Today was a little crazy. I got up at 6:30–excellent! I wanted to work out and study my scriptures, but instead I cleaned my house. I’m enjoying the cleaner areas, but still haven’t gotten to my workout or scriptures yet. Tomorrow, I will get it right.
Breakfast was a Trim Healthy Mama inspired chocolate Waffle with blueberries and plain yogurt (sweetened with stevia in the raw.) Recipe at the end 🙂
Snack: 1 oz of sprouted almonds and a small apple
Lunch: 2 cups of torn romaine with 3 oz of grilled chicken, half a diced avocado, and 2 Tbs Aldi Light Caesar Dressing
Snack: 6 oz plain lowfat yogurt with 1/4 cup peanut flour stirred in. I wanted to grab a produce with it but couldn’t decide what. I already ate an apple today, the carrots are gone and then I ran out of time. So I took the kids to their Doctor visit and vowed to do better next time.
My mom came to stay with some of the the kids while I took others to the Doctor. She heard Heidi ask me if she could bake cookies. We don’t have an oven so I told her it would have to be eggless cookie dough. Which is soooo yummy! Then I asked her not to, because it would be such a temptation to me. So my mom went home and baked cookies and brought them over. OH my! I was so hungry form my pitiful snack and so close to dinner that it was a huge temptation to me. With our limited fridge (we just got back from vacation for a week) there weren’t many good choices for me. So I had a sugar free popsicle (not stevia sweetened so not on plan–but the best I could do.) And it tasted so good I had another. Whew! I made it by on 30 calories without a cookie and quickly made dinner.

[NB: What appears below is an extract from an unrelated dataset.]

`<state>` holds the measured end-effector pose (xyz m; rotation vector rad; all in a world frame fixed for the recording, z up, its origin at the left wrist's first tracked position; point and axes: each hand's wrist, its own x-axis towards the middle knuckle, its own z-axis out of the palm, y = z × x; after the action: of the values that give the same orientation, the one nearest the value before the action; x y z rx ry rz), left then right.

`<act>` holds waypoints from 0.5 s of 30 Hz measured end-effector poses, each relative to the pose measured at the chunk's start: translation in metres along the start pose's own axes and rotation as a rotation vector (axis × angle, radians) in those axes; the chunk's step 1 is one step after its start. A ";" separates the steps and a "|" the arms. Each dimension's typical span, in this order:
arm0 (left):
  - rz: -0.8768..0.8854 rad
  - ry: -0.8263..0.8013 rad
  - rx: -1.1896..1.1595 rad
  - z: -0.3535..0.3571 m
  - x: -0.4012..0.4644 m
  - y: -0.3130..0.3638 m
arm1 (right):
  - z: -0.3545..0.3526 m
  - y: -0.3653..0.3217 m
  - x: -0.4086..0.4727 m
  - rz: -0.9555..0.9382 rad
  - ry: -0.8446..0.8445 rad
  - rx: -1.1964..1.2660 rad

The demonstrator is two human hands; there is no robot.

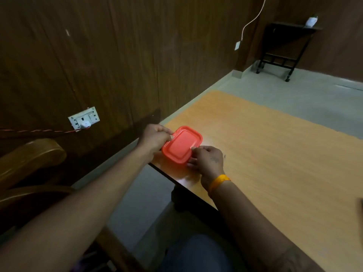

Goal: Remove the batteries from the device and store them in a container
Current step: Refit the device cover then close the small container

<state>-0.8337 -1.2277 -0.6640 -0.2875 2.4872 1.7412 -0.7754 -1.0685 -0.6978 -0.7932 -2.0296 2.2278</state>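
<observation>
A small red container (181, 147) with its red lid on sits at the near left corner of the wooden table (275, 154). My left hand (155, 137) grips the lid's left edge, thumb on the rim. On the container's near right side, my right hand (208, 160) has its fingers curled around the edge. No batteries and no device are visible; the container's inside is hidden by the lid.
A wooden chair (29, 165) stands at the left beside the table. On the panelled wall a socket plate (84, 117) holds a plug with a red twisted wire. A dark object (360, 208) shows at the table's right edge. A black stand (284, 48) is in the far corner.
</observation>
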 end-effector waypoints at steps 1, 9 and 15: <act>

Dinner: 1 Ole Extreme Wellness lowcarb tomato and basil tortilla (toasted) with 2 oz ground beef and .5 oz brown rice stirred together and seasoned with my homemade taco blend. Topped with romaine, salsa and about a tsp of hummus–just enough for a creamy cheesy flavor but still be dairy free. An avocado would have been lovely here, but I already had my allotment for the day at lunch :).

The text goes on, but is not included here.